→ Directions for this task
Go through the material and copy every line in which "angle" appears.

══ Information shown ══

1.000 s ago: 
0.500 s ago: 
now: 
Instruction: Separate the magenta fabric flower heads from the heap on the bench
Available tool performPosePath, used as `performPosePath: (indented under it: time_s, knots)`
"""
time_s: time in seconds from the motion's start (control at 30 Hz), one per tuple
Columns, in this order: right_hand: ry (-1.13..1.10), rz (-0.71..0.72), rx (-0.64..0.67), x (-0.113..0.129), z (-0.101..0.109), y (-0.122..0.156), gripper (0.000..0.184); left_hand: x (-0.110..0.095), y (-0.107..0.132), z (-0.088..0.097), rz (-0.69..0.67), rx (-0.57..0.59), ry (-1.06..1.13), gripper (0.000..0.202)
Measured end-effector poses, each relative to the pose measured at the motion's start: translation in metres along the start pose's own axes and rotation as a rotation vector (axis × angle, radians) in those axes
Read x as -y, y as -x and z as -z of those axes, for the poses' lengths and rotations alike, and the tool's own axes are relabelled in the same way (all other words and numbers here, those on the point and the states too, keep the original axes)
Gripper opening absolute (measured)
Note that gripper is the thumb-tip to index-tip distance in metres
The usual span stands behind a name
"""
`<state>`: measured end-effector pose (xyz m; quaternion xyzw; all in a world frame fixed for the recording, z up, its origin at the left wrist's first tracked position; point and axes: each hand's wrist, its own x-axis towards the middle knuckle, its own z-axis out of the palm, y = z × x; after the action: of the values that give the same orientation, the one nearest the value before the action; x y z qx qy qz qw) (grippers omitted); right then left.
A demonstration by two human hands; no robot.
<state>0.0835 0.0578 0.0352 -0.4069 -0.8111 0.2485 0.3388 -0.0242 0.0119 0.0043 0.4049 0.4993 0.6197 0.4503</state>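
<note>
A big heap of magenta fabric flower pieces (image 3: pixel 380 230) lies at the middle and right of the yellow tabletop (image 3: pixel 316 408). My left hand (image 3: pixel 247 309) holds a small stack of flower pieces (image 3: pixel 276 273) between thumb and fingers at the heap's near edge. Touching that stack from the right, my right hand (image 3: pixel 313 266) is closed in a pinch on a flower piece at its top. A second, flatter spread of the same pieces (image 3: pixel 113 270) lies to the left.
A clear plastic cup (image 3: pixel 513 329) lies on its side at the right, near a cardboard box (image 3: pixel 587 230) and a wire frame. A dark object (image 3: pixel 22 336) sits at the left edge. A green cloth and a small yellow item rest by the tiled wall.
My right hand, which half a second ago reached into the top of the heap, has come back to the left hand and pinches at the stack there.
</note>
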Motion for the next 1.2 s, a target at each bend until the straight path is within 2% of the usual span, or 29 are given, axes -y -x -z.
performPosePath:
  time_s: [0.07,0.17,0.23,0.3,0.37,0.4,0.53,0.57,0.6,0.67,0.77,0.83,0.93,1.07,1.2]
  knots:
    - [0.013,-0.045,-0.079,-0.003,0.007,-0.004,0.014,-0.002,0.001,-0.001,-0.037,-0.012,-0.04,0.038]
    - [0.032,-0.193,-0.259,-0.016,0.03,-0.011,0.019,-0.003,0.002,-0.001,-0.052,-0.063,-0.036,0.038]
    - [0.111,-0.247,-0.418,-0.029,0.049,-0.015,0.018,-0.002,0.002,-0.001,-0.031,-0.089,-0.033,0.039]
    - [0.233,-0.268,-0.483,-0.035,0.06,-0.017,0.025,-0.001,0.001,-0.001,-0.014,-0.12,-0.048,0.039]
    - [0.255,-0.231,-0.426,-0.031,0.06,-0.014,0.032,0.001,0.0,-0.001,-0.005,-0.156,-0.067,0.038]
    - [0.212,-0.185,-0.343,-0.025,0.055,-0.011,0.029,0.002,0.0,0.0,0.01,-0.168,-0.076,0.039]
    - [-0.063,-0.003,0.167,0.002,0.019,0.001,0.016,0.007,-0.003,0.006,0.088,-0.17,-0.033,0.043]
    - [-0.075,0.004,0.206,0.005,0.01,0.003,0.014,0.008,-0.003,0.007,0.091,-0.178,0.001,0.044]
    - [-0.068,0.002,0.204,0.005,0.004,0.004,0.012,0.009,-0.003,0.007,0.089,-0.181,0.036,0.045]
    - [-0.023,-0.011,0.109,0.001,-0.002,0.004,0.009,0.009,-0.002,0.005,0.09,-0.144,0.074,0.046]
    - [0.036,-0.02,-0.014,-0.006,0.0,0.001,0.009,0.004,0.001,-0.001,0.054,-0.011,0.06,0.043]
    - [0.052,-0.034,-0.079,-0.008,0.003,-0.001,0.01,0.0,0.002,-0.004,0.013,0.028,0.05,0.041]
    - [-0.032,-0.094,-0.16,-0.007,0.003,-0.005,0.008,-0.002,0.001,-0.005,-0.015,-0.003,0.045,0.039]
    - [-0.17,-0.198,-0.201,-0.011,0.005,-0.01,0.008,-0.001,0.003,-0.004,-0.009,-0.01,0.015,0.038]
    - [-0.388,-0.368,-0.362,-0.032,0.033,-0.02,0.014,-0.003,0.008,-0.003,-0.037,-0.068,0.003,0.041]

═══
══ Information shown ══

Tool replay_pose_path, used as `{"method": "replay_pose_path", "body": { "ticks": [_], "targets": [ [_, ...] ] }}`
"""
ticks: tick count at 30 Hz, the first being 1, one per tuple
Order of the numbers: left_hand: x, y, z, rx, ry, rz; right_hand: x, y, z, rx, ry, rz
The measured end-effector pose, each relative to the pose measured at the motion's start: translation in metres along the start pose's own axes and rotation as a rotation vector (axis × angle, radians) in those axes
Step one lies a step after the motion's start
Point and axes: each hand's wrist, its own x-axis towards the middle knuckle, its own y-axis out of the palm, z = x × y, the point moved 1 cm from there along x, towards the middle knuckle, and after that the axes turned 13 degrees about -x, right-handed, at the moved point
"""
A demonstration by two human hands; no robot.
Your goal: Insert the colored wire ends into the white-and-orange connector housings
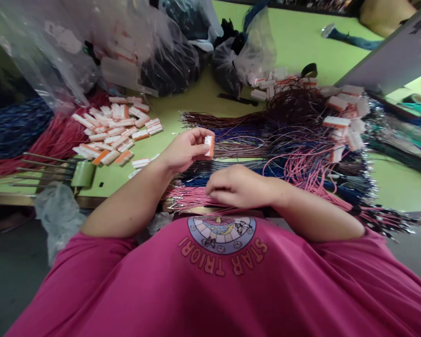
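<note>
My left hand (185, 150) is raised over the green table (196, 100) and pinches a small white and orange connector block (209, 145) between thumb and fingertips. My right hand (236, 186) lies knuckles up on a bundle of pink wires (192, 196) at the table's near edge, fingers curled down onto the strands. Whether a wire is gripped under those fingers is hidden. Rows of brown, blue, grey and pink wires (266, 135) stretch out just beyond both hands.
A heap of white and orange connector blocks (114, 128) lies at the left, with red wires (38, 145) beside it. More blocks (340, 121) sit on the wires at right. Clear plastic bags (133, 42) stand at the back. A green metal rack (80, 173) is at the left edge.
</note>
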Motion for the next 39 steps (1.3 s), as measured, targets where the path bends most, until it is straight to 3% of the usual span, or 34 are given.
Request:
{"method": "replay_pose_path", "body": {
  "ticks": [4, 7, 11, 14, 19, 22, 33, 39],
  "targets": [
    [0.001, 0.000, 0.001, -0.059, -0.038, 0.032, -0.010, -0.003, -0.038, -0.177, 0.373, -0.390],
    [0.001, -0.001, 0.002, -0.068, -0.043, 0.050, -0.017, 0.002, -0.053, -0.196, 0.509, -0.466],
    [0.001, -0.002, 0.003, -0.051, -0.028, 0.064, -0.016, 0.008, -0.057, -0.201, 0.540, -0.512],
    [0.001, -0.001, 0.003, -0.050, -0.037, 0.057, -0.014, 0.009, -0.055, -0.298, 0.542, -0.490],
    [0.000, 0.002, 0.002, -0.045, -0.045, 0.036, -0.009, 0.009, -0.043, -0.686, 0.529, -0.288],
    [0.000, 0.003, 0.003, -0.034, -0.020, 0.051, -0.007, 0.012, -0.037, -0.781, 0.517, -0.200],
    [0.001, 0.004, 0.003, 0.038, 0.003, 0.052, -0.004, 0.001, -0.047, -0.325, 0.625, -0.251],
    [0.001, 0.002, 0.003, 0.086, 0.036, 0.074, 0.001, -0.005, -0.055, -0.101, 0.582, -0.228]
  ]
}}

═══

→ Task output
Measured end-effector poses, each relative to the pose measured at the motion's start: translation in metres along the start pose's own axes and rotation as a rotation vector (axis × angle, radians) in those axes
The measured end-effector pose, each relative to the pose measured at the motion's start: translation in metres along the start pose's own axes and rotation as a rotation vector (axis × angle, radians) in those axes

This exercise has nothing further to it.